Application of ordinary light-emitting diode in power indicator

  There are many kinds of diodes, and there are many kinds of light-emitting diodes. There are plug-ins and patches. Light-emitting diodes are often used as display indicators. Therefore, many power indicator lights use light-emitting diode display methods, such as our product indicator lights, Switch socket power indication, etc.

  The following uses a common light-emitting diode 333-2SURD/S530-A3 as an example to illustrate the role of this LED in the power indicator light. The size of this LED is Ф5MM, standard LED through hole.

  Maximum forward current IF=25mA, maximum reverse voltage Vr=5V, forward working voltage Vf=1.7V, as shown in the following table

   1. In the DC power indicator

  This kind of DC power supply circuit is relatively simple and can be driven directly. It only needs to add a current limiting resistor, and it can also be scanned.
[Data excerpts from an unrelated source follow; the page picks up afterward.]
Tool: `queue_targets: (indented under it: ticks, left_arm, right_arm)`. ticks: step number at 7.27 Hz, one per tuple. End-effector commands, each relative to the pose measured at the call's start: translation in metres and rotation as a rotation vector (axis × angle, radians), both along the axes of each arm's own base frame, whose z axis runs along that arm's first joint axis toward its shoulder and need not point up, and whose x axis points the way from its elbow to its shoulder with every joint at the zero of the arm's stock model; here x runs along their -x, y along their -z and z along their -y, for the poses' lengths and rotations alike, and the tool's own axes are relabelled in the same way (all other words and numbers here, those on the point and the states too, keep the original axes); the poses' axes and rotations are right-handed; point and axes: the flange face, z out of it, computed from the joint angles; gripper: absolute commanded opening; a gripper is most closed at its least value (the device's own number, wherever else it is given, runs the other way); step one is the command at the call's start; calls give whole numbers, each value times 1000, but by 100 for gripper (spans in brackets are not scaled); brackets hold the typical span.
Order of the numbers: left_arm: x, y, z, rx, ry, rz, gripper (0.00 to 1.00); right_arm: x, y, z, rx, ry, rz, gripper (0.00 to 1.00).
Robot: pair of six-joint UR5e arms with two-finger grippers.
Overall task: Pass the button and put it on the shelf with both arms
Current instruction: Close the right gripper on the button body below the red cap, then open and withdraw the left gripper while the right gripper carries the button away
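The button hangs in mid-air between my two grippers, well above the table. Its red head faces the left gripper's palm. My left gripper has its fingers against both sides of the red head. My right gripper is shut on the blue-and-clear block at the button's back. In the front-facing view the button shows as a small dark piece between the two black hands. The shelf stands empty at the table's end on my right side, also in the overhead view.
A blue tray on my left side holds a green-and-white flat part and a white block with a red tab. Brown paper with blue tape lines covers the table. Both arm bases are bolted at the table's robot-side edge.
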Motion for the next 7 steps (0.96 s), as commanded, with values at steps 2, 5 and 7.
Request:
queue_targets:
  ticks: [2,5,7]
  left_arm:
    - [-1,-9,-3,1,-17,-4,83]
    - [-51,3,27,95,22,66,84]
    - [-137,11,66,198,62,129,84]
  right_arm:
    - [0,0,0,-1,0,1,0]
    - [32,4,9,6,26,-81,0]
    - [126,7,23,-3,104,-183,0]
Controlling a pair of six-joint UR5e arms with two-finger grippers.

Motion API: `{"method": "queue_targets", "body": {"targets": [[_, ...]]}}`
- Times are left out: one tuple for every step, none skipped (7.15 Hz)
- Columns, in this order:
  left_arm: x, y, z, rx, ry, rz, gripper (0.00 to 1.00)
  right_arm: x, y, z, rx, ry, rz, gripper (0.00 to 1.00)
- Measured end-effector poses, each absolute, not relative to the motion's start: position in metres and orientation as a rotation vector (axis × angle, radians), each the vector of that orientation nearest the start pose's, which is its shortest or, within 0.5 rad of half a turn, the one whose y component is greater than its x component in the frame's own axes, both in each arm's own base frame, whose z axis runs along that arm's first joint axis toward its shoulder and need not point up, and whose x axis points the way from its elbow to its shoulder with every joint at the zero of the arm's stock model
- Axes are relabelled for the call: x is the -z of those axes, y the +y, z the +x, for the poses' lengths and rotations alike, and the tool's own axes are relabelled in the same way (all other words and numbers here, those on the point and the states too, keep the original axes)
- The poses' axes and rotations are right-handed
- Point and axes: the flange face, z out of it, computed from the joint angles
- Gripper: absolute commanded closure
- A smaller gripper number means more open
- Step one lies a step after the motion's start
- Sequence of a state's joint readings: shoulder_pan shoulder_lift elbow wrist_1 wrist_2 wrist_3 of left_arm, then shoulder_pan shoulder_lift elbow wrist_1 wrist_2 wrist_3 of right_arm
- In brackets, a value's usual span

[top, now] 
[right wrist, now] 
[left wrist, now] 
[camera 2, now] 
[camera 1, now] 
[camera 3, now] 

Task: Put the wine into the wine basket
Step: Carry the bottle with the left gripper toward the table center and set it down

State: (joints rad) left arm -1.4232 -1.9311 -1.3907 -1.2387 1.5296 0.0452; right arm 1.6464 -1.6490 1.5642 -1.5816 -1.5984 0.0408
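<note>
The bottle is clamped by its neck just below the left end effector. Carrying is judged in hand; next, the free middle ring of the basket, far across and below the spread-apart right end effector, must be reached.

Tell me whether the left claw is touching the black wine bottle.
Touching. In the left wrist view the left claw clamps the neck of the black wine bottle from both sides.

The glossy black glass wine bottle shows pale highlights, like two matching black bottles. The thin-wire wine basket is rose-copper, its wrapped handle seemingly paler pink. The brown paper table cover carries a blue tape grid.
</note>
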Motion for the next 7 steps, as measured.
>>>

It should be noted that the current-limiting resistance R≥(5V-Vf)/IF, Vf is the forward voltage drop, IF is the operating current, where R should be at least 132Ω, here 1K ohm, the current is 5mA, the limit The current resistance cannot be too large, otherwise it will affect the brightness.

   2. AC power indicator

  In the case of AC input, the simpler circuit is to directly connect a current limiting resistor in series. Although this circuit is simple and the cost is very low, the power consumption of the resistor is very large, so the selection of resistor power is a problem. At this time, the current limiting resistor R ≥220V/IF, because it is only used as an indicator, the current will not be set very large, here R1 selects 51K, then the current is about 4.3mA, the power consumed on R reaches nearly 1W, you can choose a 2W resistor, D1 role is Reverse protection LED

  It can also be connected in this way, adopting the half-wave working mode, the LED will be lit in half a week, and D2 reverse protection

  If conditions permit, you can use a RC step-down circuit, so that the power consumption of the resistor is not so large, the output current I=0.5|I|=34500C, where C is the capacity of the capacitor C1, calculated at 5mA, then choose the capacitor size is 0.15uF Just left and right, R1 is the discharge resistance.